__Work request__: Among the entries below, only the lines starting at the one with "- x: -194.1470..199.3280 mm" and ending at the one with "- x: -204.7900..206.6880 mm", both included, are to be printed exactly.

- Opening Delimiter -

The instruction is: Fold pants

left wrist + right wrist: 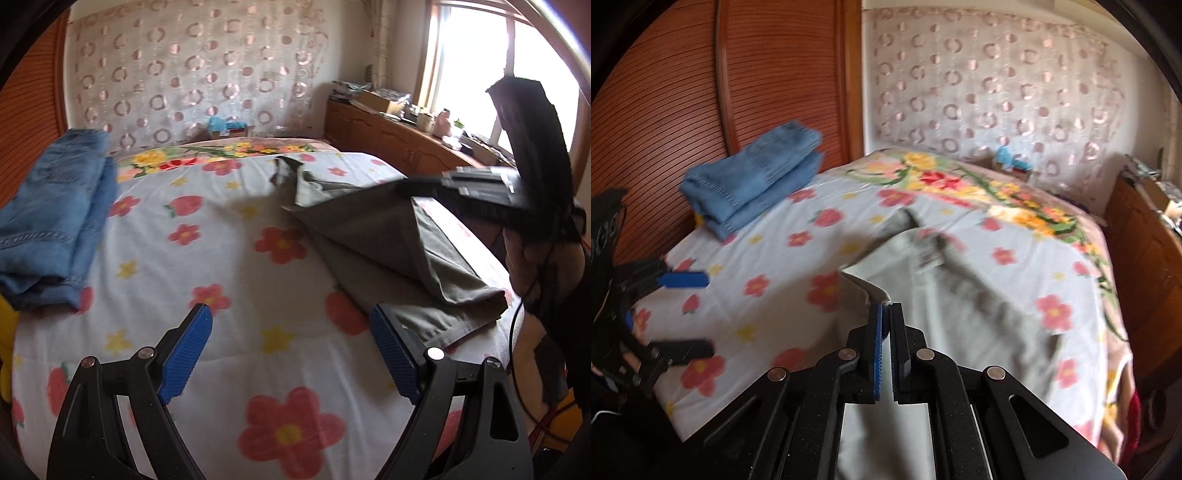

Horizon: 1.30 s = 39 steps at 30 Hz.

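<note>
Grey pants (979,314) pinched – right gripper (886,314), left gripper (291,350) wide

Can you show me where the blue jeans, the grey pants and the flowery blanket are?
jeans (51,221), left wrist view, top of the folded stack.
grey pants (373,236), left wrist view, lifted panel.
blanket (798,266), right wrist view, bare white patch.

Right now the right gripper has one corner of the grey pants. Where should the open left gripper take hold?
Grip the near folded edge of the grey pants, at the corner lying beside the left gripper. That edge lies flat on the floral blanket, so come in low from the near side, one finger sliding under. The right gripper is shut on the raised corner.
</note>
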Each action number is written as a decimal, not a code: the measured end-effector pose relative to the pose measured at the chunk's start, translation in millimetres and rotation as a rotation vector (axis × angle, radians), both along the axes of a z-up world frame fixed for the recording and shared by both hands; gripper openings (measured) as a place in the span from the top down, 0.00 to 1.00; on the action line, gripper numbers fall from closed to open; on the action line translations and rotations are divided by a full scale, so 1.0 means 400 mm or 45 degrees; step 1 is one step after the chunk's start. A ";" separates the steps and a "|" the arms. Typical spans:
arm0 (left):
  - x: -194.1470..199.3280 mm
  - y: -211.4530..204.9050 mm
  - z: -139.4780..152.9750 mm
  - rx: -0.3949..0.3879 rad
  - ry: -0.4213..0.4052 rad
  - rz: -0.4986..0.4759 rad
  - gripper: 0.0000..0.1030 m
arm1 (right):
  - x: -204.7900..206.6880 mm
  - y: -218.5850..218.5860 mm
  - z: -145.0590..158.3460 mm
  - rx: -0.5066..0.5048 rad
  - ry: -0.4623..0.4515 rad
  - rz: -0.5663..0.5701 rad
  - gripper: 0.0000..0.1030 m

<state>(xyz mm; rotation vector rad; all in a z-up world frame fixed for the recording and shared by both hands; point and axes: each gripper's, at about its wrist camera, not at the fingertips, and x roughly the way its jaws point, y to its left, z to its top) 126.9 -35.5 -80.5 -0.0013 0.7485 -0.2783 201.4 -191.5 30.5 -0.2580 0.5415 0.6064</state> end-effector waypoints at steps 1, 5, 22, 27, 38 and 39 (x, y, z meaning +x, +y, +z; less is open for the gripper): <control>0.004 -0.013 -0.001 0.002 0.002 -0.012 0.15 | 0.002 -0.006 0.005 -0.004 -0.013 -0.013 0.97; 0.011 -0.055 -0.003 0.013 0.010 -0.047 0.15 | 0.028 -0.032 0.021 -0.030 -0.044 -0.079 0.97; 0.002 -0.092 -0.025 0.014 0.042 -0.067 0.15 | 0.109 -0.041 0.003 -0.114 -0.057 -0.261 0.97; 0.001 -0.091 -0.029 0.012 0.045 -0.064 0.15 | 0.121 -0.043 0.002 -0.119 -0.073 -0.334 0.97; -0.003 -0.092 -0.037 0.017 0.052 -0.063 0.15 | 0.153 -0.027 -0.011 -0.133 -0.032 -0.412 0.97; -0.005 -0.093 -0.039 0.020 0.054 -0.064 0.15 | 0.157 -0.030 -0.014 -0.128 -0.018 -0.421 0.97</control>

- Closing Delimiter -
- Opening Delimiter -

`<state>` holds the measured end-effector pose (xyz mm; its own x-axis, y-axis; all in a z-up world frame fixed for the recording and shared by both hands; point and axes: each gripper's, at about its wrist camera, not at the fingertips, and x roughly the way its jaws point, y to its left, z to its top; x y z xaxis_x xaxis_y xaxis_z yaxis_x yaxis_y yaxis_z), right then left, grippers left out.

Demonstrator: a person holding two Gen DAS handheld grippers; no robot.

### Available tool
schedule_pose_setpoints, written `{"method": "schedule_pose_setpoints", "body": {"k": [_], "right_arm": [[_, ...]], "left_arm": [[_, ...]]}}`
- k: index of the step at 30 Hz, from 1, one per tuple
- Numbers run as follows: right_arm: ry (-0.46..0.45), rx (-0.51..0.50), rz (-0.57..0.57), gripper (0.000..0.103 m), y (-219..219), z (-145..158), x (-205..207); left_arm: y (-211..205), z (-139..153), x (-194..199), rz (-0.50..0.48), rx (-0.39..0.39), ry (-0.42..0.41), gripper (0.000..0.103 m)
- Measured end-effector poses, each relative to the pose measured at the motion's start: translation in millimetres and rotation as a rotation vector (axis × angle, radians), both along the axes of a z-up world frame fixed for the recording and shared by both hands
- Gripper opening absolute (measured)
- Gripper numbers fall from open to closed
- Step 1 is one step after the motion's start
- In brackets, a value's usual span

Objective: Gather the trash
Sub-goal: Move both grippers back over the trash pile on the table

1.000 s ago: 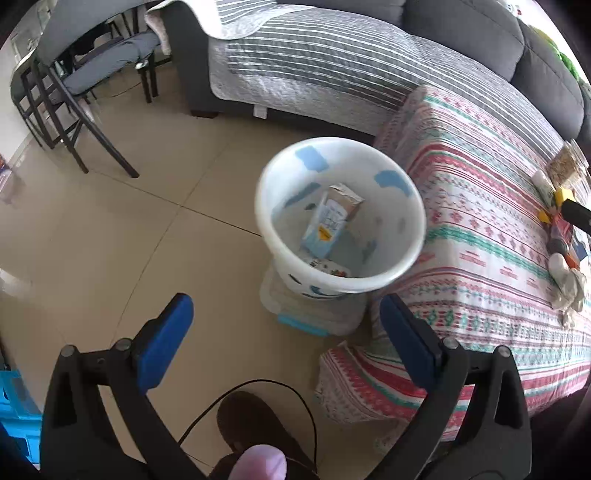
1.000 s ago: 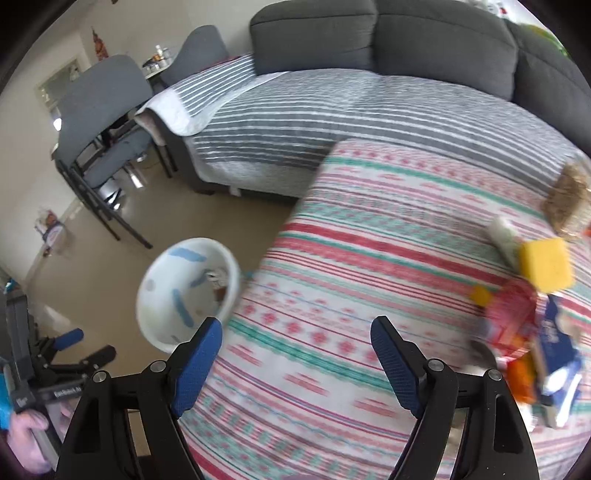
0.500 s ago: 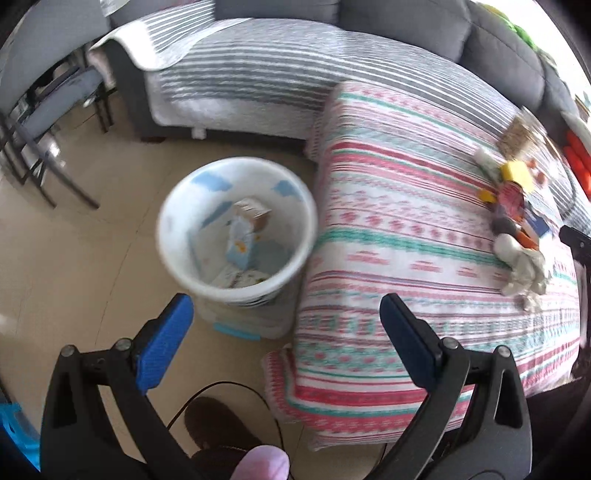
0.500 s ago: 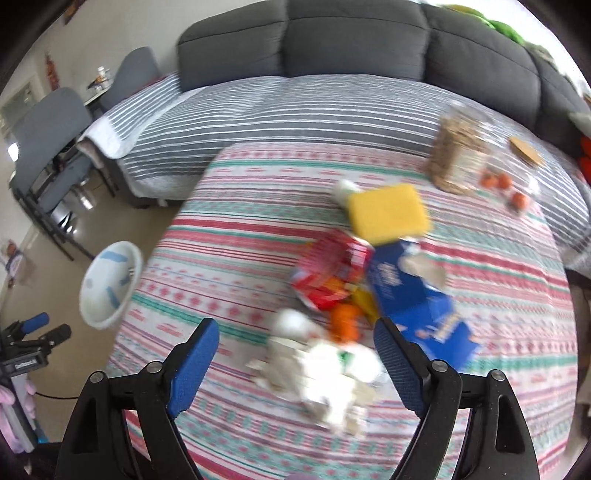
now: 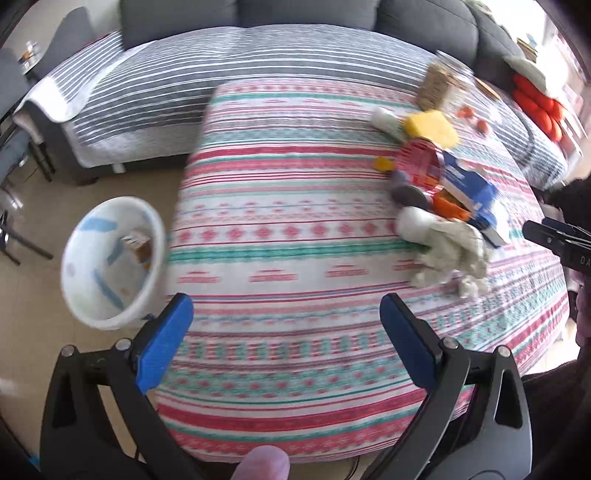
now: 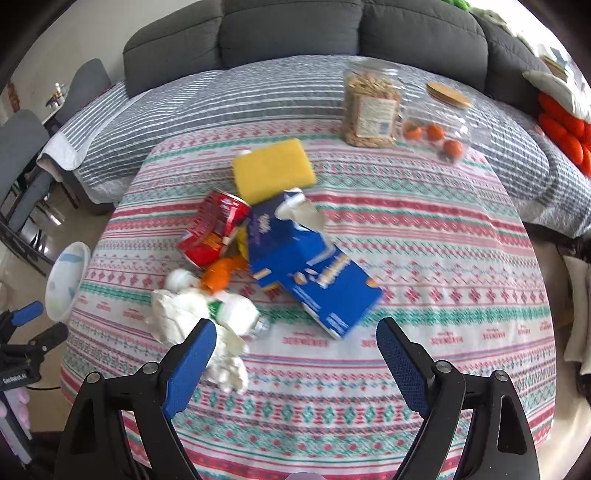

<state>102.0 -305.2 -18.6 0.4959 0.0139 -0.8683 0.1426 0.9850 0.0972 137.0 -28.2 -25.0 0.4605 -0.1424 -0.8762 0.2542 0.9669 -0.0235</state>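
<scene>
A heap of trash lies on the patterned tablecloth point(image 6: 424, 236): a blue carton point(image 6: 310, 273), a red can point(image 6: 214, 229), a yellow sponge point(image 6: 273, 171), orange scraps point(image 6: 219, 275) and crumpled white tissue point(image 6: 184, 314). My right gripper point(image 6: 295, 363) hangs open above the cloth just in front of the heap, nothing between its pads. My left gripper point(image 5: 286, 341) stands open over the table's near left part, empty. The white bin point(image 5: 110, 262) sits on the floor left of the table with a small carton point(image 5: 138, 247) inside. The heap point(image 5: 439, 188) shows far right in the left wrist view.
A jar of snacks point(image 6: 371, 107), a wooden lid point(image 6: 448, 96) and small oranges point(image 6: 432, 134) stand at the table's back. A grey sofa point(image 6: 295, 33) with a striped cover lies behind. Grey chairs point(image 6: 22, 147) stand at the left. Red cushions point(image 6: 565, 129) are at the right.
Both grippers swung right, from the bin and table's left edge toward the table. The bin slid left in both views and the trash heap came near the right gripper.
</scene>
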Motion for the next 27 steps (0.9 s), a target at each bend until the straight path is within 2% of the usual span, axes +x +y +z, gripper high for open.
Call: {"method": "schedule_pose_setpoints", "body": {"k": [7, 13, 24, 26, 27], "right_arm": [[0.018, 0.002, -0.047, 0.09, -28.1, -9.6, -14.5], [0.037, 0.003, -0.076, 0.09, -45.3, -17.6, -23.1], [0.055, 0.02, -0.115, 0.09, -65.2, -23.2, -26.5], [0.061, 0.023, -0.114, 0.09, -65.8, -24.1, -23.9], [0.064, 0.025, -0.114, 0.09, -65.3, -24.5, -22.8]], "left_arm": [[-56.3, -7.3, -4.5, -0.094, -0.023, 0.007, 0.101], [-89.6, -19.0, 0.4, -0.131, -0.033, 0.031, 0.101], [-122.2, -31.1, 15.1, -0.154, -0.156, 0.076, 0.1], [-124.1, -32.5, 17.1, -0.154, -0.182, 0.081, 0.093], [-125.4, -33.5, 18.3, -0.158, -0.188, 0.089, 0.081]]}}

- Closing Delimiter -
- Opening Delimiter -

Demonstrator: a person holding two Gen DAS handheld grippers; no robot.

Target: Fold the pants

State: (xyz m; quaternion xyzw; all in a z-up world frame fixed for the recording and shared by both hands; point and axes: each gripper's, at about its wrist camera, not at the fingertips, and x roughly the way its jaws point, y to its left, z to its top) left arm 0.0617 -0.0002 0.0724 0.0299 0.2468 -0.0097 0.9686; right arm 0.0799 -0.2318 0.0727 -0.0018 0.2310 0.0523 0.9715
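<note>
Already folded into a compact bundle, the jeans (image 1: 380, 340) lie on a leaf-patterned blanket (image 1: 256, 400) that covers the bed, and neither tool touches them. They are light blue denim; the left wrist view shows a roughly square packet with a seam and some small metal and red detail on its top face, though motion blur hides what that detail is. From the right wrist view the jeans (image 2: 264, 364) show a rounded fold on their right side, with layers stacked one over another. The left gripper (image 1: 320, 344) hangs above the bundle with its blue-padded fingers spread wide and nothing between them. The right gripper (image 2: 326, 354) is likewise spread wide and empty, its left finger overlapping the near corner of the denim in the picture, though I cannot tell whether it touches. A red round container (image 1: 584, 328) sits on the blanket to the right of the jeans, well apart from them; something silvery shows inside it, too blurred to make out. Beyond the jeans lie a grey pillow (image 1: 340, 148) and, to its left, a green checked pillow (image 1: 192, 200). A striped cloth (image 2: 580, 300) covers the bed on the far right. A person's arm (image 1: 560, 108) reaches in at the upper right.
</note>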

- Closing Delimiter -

__Reply__:
  - x: -194.1470..199.3280 mm
  - y: -211.4530..204.9050 mm
  - z: -139.4780..152.9750 mm
  - rx: -0.3949..0.3879 rad
  - ry: -0.4213..0.4052 rad
  - rz: -0.4986..0.4759 rad
  - gripper: 0.0000..0.1030 m
arm1 (right):
  - x: -204.7900..206.6880 mm

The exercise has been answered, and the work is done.